-- WHAT YOU ARE ASKED TO DO --
Start to finish, print the data below exactly, without the images.

-- RECORDED DATA --
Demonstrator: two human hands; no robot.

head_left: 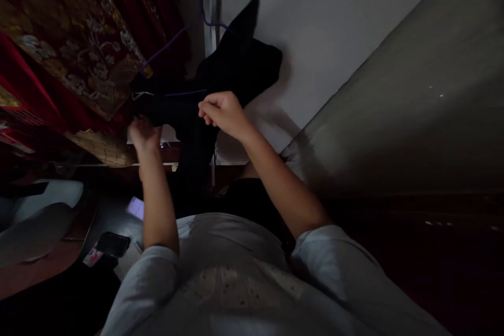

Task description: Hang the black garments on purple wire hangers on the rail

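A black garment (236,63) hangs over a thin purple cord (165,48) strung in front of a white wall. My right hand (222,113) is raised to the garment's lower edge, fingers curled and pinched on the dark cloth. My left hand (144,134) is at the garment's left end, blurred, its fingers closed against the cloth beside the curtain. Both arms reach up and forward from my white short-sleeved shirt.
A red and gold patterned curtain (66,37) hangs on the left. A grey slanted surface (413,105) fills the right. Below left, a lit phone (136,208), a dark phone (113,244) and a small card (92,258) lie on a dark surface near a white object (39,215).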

-- EXERCISE RESULT --
Demonstrator: two human hands; no robot.

head_left: 

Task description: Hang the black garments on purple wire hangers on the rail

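A black garment (236,63) hangs over a thin purple cord (165,48) strung in front of a white wall. My right hand (222,113) is raised to the garment's lower edge, fingers curled and pinched on the dark cloth. My left hand (144,134) is at the garment's left end, blurred, its fingers closed against the cloth beside the curtain. Both arms reach up and forward from my white short-sleeved shirt.
A red and gold patterned curtain (66,37) hangs on the left. A grey slanted surface (413,105) fills the right. Below left, a lit phone (136,208), a dark phone (113,244) and a small card (92,258) lie on a dark surface near a white object (39,215).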

Nothing remains to be added to the response.